#### [ASSIGNED TASK]
Every entry below must be transcribed word for word, and the images must be left out.

#### [EXERCISE INPUT]
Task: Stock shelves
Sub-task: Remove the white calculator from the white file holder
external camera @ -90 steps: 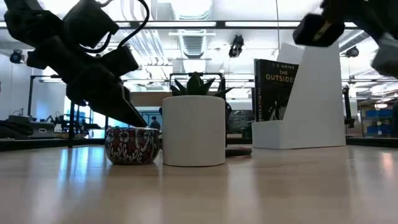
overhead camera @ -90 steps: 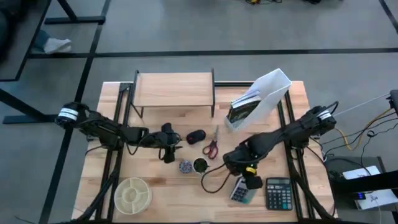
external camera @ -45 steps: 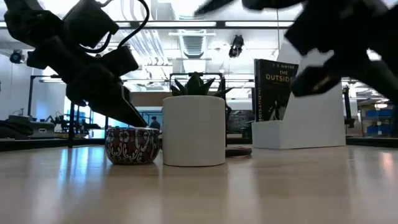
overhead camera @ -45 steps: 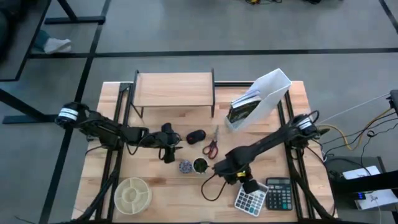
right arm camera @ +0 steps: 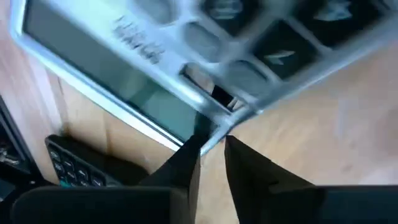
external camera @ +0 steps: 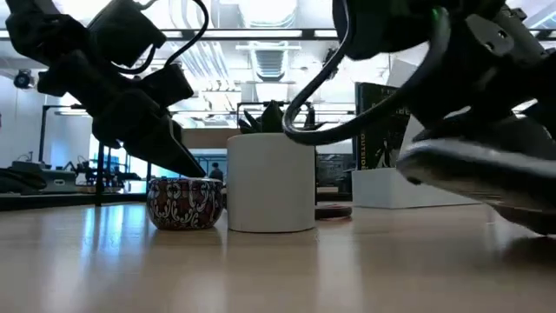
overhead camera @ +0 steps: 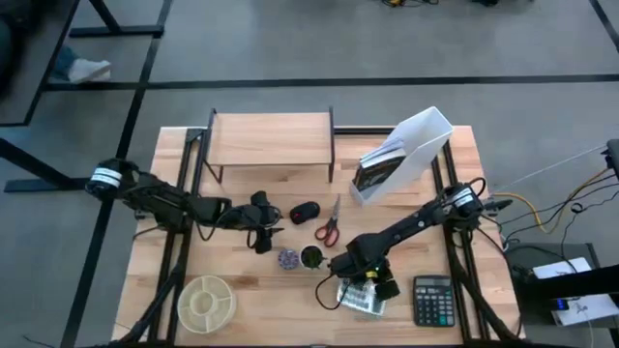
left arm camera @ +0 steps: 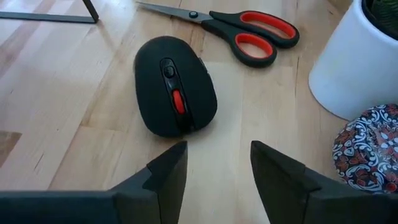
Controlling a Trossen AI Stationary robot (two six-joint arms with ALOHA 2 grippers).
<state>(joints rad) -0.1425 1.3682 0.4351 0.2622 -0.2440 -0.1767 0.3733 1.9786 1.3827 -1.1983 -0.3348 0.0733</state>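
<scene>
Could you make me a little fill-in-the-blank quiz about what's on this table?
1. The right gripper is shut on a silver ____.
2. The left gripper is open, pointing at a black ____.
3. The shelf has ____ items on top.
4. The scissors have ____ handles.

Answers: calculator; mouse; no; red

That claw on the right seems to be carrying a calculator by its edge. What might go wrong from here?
The right claw pinches only the rim of the silver calculator, which hangs tilted, so it could slip or swing loose. It sits close to the white plant pot and the patterned tin, and a loose black cable curls beside it, so a sweep toward the shelf might knock or snag them.
</scene>
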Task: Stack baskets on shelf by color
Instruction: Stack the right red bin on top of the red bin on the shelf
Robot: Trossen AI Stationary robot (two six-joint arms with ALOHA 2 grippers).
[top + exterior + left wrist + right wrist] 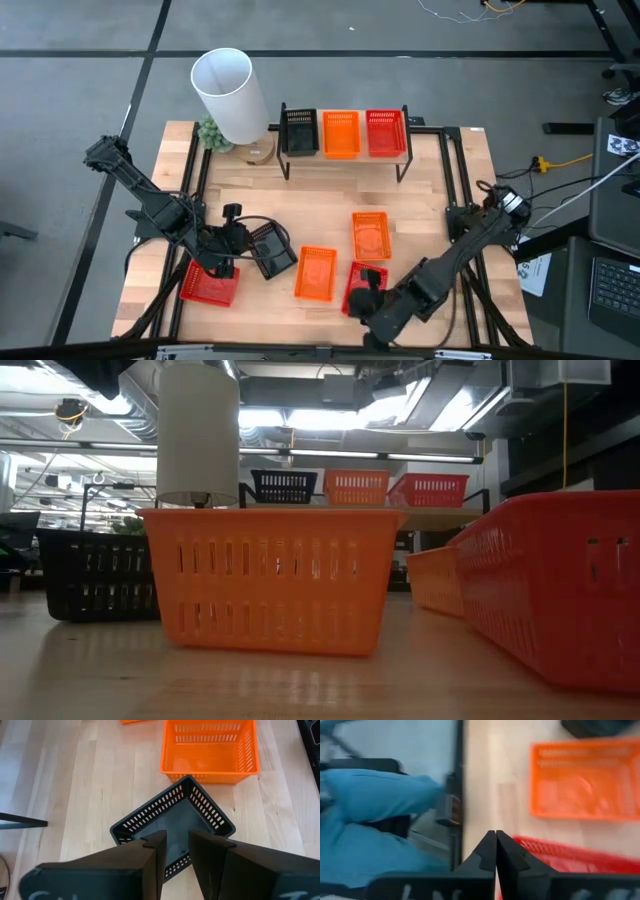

#### [ANSWER SPACE]
Task: Stock shelves
Sub-task: Remove the white calculator from the white file holder
external camera @ -90 steps: 
overhead camera @ -90 steps: 
external camera @ -45 steps: 
overhead camera @ -45 steps: 
right arm camera @ +0 steps: 
external camera @ +0 steps: 
overhead camera @ +0 steps: 
left arm camera @ +0 steps: 
Controlling a Trossen AI Stationary robot (two six-joint arms with ALOHA 2 grippers).
<state>(joints rad) -0.1425 1.3682 0.4351 0.2622 -0.2440 -0.1767 0.3733 1.9786 1.3827 -1.1983 -0.3348 0.0733</state>
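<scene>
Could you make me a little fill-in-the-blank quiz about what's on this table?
1. The right gripper is shut on a silver ____.
2. The left gripper is open, pointing at a black ____.
3. The shelf has ____ items on top.
4. The scissors have ____ handles.

Answers: calculator; mouse; no; red

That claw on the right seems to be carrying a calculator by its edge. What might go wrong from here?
The right claw pinches only the rim of the silver calculator, which hangs tilted, so it could slip or swing loose. It sits close to the white plant pot and the patterned tin, and a loose black cable curls beside it, so a sweep toward the shelf might knock or snag them.
</scene>
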Task: Stack baskets on shelf by color
Instruction: Stack the right red bin on top of the red bin on the shelf
Robot: Trossen AI Stationary robot (two six-joint arms with ALOHA 2 grippers).
[top + exterior + left wrist + right wrist] 

Here the answer is complete.